Nota de la autora

La palabra «bruja» es un término cargado emocional y connotativamente. Según el lugar y la época, significó distintas cosas para distintos grupos de gente, y por esa razón lo he utilizado tanto en esta obra.

Los sentidos particulares de la palabra tal como es empleada dentro de esta historia —específicamente las connotaciones de las palabras «mago» y «bruja» en el lenguaje shirdano— provienen de la idea que se tenía de las brujas y la brujería en el siglo XVI y XVII y solamente de esas ideas. El uso de esos términos tiene el mismo significado que ciertas palabras connotativas para describir a personas de ascendencia africana desde el punto de vista de un blanco sureño de la década de 1920. No representa mi opinión personal ni ninguna definición generalizada de las brujas (y yo no he utilizado tanto esa palabra en otros libros). Tal como la uso aquí no tiene nada que ver con las implicaciones de las palabras «brujas» o «brujería» en tiempos medievales, en el siglo XIX, en cuentos de hadas más convencionales o en la actualidad.
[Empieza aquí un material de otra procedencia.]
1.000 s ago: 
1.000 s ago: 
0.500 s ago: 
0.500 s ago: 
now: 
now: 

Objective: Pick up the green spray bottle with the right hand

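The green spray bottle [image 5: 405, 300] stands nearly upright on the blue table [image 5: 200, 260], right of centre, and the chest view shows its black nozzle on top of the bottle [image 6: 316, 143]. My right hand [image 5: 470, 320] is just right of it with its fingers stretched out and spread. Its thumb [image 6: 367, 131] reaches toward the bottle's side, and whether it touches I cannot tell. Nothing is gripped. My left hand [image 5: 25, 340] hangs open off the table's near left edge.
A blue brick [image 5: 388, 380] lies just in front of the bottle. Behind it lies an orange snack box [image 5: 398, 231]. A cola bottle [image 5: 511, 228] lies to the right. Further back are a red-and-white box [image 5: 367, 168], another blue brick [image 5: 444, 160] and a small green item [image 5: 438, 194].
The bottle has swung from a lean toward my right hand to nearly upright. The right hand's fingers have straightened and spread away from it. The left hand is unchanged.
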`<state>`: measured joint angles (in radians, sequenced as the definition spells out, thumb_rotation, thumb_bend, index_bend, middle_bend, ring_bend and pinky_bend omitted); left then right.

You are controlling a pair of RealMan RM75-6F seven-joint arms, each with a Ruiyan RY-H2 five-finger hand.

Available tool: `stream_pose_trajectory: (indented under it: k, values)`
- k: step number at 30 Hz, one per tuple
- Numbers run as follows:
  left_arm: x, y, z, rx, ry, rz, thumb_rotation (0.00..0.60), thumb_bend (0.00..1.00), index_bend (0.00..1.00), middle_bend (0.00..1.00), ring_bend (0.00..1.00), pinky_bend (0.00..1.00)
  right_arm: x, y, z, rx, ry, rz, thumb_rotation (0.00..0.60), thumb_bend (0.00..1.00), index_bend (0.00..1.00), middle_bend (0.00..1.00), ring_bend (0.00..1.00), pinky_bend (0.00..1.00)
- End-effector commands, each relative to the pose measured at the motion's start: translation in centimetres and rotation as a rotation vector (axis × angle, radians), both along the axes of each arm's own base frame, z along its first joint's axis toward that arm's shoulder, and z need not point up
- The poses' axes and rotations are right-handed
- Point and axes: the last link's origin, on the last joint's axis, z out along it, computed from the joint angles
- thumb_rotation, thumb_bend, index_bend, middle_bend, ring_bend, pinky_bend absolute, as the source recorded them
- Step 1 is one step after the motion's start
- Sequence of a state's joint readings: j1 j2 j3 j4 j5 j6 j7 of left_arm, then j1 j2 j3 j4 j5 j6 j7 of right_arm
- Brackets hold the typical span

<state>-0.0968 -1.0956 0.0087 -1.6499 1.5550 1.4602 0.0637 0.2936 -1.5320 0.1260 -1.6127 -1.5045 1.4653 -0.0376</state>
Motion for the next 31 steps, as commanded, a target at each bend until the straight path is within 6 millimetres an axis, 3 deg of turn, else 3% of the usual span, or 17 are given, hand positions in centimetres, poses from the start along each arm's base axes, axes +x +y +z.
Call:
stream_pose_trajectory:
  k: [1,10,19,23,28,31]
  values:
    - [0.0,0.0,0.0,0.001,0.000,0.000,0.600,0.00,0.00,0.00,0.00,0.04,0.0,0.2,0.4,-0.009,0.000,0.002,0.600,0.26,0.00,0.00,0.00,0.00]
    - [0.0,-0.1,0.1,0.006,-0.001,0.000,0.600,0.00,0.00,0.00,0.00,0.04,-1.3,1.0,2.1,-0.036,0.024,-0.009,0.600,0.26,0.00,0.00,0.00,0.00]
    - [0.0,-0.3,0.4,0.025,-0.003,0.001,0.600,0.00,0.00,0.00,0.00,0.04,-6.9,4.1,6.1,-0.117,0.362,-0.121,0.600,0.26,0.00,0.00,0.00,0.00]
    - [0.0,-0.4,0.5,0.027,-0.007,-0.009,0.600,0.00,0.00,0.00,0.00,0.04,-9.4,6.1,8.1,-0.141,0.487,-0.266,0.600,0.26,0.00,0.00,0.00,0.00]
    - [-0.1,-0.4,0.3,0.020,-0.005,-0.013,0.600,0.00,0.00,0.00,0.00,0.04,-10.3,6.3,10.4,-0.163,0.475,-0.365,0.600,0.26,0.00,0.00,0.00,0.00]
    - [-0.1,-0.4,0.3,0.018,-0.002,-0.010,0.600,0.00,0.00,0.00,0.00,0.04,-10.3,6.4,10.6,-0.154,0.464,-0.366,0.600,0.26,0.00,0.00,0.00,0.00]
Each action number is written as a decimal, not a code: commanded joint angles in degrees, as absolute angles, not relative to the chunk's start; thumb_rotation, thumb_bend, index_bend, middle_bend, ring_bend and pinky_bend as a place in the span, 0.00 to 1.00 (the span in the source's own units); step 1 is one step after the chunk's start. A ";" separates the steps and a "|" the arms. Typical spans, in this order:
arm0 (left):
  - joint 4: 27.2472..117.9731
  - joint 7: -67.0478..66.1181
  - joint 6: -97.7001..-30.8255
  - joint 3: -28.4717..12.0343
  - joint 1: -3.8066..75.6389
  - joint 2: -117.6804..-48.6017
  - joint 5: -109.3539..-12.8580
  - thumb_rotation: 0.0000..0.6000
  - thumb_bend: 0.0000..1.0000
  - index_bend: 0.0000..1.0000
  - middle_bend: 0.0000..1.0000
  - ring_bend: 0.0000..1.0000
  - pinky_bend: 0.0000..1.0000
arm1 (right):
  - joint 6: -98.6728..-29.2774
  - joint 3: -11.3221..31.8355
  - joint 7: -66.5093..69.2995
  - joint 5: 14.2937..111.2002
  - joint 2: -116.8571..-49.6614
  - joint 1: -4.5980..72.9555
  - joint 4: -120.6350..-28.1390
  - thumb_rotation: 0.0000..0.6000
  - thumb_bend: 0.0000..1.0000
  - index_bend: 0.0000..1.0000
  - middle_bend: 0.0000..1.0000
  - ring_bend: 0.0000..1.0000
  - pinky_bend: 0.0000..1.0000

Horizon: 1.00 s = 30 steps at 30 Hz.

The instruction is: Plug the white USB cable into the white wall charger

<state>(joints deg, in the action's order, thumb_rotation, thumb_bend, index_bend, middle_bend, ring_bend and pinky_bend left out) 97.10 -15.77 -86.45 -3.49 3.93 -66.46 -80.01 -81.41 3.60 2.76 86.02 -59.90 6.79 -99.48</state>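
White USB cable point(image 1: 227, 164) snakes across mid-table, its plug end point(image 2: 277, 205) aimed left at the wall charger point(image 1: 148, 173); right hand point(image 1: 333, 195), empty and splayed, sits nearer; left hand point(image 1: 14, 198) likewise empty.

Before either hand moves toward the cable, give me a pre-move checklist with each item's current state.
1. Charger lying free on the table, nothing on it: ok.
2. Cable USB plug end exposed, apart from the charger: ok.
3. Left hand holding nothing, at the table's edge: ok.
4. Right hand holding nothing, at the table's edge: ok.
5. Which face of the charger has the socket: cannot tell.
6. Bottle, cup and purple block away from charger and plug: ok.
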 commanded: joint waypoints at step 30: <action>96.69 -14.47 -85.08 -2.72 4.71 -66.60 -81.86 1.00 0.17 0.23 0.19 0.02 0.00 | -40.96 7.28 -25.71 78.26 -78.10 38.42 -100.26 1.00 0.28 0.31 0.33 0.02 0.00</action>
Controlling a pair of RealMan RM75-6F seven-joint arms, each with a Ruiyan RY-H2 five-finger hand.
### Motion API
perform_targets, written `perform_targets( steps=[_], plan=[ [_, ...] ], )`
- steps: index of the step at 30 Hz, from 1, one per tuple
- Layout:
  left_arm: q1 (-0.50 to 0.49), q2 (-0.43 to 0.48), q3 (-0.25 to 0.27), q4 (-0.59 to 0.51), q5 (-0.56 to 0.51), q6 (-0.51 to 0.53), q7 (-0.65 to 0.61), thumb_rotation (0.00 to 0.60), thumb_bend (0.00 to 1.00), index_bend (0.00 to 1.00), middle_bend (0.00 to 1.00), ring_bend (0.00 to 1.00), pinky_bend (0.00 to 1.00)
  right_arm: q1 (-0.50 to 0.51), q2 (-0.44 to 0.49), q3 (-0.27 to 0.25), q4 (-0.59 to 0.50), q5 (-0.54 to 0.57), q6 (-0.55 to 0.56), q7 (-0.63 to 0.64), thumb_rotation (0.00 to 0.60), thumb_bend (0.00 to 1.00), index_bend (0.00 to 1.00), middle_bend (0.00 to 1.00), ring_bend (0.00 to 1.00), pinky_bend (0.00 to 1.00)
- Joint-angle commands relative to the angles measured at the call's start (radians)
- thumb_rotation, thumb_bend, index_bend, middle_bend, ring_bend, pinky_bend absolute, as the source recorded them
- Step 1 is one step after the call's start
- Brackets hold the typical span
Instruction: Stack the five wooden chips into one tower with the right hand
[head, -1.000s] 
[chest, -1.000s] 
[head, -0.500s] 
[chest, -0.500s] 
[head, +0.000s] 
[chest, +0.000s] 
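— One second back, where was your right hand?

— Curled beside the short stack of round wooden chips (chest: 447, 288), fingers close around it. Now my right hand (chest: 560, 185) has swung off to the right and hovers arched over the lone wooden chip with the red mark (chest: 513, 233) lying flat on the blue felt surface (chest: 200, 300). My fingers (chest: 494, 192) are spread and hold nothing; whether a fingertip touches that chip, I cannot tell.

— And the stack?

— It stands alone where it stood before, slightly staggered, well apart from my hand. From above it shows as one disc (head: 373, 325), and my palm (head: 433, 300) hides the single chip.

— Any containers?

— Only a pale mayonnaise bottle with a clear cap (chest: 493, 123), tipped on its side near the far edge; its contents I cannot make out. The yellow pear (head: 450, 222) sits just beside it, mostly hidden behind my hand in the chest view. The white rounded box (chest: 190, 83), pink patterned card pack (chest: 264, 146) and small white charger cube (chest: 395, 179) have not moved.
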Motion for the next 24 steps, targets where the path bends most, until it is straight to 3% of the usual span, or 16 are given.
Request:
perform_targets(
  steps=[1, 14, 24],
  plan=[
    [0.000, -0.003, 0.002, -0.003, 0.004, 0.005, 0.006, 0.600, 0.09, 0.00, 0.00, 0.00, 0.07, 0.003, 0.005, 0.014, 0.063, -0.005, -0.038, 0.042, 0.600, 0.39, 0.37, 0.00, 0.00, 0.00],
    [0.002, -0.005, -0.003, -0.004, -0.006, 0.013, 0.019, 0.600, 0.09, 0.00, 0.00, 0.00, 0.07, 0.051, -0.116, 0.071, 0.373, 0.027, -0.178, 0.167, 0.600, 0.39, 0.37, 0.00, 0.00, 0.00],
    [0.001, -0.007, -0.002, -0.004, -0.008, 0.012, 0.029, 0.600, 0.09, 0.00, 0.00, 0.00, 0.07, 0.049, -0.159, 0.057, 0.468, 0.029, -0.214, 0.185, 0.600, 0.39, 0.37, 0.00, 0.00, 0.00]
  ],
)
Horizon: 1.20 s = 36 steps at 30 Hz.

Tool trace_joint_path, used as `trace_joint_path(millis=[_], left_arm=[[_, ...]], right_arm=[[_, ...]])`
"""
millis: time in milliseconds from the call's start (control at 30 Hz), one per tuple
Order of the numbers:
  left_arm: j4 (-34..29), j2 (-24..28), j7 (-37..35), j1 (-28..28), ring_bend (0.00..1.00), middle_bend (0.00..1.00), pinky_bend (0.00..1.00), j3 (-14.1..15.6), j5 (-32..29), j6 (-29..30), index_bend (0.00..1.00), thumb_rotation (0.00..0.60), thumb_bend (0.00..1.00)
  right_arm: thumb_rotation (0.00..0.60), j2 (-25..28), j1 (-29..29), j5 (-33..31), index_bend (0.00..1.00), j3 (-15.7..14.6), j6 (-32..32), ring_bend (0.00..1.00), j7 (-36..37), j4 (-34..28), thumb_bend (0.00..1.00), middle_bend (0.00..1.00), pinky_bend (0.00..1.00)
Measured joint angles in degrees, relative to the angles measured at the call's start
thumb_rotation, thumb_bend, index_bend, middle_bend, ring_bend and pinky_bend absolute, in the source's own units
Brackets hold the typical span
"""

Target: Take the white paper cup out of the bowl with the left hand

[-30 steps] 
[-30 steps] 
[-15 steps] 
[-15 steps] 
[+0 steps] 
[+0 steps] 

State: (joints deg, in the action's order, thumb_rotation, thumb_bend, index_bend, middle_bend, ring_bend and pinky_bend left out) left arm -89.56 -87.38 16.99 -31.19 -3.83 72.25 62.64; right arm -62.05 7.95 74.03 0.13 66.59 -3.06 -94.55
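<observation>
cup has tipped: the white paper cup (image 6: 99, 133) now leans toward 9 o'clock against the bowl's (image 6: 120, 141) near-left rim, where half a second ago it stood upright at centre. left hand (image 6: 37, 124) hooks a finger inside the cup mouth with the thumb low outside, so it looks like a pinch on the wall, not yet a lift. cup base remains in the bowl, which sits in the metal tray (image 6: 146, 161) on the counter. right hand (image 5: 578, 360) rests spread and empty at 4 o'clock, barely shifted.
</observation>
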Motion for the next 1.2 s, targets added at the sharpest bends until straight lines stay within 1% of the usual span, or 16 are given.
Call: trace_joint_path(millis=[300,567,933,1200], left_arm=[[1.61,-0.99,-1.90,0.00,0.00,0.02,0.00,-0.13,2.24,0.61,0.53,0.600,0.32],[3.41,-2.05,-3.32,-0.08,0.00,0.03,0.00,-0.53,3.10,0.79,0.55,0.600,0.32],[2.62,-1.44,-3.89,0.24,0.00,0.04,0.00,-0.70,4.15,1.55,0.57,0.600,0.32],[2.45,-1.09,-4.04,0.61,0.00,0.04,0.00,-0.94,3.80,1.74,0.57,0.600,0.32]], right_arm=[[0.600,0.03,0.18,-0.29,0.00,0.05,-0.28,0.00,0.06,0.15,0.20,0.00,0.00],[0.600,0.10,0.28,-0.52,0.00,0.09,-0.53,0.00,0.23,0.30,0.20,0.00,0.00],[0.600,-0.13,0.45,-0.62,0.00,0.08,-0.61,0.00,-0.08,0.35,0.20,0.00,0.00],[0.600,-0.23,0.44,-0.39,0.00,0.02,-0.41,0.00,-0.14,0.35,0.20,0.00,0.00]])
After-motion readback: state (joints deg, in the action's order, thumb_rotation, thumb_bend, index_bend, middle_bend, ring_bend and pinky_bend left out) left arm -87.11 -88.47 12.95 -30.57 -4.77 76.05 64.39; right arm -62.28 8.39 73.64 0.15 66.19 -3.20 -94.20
Lo que en Europa se llamó «brujería» fue originariamente la adoración de viejas deidades naturales, combinada con la medicina de hierbas practicada por los fieles de esa fe, tal como las veía el ojo distorsionante de una iglesia medieval intolerante y paranoica. La actual religión llamada Wiccan, cuyas devotas se llaman a sí mismas «brujas», es un regreso a aquella vieja fe, cuyos principios eran el uso responsable de la magia blanca y el amor a la naturaleza de la que proviene ese poder.

A esas brujas de buen corazón, a su sincero amor a Dios, les pido disculpas. Espero haber dejado bien claro que en los términos de la historia que cuento, la palabra «bruja» es solamente una palabra, como «amor», o «dios», o «cristiano»; que lo que causa el bien o el mal es lo que la gente hace con esa palabra, o lo que hace por lo que piensa de esa palabra.